How Grouping Analysis works

Whenever we look at the world around us, it is very natural for us to organize, group, differentiate, and catalog what we see to help us make better sense of it; this type of mental classification process is fundamental to learning and comprehension. Similarly, to help you learn about and better comprehend your data, you can use the Grouping Analysis tool. It performs a classification procedure that tries to find natural clusters in your data. Given the number of groups to create, it will look for a solution where all the features within each group are as similar as possible, and all the groups themselves are as different as possible. Feature similarity is based on the set of attributes that you specify for the Analysis Fields parameter and may optionally incorporate spatial properties or space-time properties. When space or space-time Spatial Constraints are specified, the algorithm employs a connectivity graph (minimum spanning tree) to find natural groupings. When NO_SPATIAL_CONSTRAINT is specified, the Grouping Analysis tool uses a K Means algorithm.

While hundreds of cluster analysis algorithms such as these exist, all of them are classified as NP-hard. This means that the only way to ensure that a solution will perfectly maximize both within-group similarities and between-group differences is to try every possible combination of the features you want to group. While this might be feasible with a handful of features, the problem quickly becomes intractable.

Not only is it intractable to ensure that you've found an optimal solution, it is also unrealistic to try to identify a grouping algorithm that will perform best for all possible data scenarios. Groups come in all different shapes, sizes, and densities; attribute data can include a variety of ranges, symmetry, continuity, and measurement units. This explains why so many different cluster analysis algorithms have been developed over the past 50 years.
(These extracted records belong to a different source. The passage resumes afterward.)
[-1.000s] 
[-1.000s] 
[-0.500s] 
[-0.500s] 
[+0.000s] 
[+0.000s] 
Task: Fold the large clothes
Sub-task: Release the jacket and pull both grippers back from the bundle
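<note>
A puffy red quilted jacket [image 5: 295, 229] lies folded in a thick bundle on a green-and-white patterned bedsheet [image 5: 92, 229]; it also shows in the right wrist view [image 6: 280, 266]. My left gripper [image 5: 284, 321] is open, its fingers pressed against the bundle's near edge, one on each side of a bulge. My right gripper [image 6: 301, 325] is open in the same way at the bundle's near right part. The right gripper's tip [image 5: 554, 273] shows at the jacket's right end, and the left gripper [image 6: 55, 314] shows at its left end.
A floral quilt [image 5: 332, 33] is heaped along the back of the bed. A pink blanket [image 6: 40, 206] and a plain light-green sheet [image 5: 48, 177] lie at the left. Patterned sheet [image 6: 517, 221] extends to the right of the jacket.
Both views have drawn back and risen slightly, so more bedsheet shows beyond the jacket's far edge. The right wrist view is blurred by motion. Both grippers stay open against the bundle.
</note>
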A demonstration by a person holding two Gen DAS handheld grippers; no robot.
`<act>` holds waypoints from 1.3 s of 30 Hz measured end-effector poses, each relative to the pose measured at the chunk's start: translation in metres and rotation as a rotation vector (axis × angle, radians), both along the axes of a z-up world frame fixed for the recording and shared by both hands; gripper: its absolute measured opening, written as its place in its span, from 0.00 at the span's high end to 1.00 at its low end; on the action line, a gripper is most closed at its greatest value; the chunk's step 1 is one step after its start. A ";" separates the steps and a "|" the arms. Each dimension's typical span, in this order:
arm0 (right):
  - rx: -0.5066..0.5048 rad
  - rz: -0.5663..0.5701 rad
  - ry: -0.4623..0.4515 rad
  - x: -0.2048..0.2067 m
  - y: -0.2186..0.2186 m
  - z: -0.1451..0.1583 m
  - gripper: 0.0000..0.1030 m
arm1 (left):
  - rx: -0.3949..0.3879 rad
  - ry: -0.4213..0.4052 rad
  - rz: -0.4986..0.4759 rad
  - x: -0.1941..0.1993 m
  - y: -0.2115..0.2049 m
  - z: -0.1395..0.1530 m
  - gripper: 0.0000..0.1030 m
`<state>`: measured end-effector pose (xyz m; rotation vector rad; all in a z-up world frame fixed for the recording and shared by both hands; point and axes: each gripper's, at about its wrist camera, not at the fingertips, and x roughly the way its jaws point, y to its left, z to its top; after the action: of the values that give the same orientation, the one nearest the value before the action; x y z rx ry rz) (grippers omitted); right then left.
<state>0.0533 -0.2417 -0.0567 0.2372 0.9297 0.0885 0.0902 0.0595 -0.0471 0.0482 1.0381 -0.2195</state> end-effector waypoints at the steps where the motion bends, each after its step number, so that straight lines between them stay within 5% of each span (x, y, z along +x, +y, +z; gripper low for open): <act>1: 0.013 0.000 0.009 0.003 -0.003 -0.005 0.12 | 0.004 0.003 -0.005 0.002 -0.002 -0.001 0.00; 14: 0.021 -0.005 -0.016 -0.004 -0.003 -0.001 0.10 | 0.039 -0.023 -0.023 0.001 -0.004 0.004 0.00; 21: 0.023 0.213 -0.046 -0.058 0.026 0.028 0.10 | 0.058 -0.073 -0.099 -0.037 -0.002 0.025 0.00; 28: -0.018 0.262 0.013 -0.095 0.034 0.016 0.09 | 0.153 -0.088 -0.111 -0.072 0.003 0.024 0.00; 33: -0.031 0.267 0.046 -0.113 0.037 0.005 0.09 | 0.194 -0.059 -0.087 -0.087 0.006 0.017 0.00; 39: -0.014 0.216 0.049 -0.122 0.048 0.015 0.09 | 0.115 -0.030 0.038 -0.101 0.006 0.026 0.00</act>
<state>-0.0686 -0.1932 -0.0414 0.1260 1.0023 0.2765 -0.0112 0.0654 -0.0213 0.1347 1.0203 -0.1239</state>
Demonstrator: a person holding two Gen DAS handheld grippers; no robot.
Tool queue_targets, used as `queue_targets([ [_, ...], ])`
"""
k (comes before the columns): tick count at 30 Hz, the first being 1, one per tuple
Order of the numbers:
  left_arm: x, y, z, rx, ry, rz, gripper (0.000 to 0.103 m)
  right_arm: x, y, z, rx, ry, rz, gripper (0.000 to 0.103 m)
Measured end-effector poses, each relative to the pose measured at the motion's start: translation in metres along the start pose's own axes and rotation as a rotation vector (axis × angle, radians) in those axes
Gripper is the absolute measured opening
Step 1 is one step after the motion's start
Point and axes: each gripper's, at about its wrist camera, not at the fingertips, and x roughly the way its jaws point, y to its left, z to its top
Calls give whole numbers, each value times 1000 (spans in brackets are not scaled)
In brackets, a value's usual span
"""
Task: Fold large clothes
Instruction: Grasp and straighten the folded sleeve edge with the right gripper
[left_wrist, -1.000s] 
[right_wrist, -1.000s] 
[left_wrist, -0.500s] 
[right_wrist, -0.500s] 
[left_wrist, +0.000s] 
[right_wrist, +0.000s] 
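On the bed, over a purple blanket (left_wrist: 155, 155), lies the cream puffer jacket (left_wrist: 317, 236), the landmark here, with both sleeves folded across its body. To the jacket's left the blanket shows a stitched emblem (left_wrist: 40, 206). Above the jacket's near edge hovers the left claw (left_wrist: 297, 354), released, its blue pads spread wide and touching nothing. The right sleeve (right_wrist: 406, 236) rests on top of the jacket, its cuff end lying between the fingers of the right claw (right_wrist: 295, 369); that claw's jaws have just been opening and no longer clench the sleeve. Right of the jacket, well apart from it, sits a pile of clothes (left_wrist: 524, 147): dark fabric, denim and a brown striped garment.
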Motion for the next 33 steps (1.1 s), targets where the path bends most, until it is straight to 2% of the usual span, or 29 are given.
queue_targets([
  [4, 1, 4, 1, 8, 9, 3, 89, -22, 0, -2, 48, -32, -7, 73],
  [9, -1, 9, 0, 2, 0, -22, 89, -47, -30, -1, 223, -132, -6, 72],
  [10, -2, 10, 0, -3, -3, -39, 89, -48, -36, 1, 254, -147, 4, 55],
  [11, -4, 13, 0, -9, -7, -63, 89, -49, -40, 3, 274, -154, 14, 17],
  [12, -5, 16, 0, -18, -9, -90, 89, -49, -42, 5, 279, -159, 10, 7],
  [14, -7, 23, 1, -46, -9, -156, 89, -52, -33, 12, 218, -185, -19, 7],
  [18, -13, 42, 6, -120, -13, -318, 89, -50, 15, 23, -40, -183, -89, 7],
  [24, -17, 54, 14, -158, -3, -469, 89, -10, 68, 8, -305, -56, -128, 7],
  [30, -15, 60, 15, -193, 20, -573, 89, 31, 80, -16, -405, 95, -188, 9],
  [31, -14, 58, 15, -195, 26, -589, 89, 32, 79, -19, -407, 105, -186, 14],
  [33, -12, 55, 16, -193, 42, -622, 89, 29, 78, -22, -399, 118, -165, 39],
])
It is most appropriate, therefore, to think of Grouping Analysis as an exploratory tool that can help you learn more about underlying structures in your data.

Potential applications

Some of the ways that this tool might be applied are

Inputs

This tool takes point, polyline, or polygon Input Features, a unique ID field, a path for the Output Feature Class, one or more Analysis Fields, an integer value representing the Number of Groups to create, and the type of Spatial Constraint—if any—that should be applied within the grouping algorithm. There are also a number of optional parameters including one that allows you to create a PDF Output Report File.

Analysis Fields

Select fields that are numeric reflecting ratio, interval or ordinal measurement systems. While Nominal data may be represented using dummy (binary) variables, these generally do not work as well as the other numeric variable types. For example, you could create a variable called Rural and assign to each feature (each census tract, for example) a 1 if it is mostly rural and a 0 if it is mostly urban. A better representation for this variable for use with Grouping Analysis, however, would be the amount or proportion of rural acreage associated with each feature.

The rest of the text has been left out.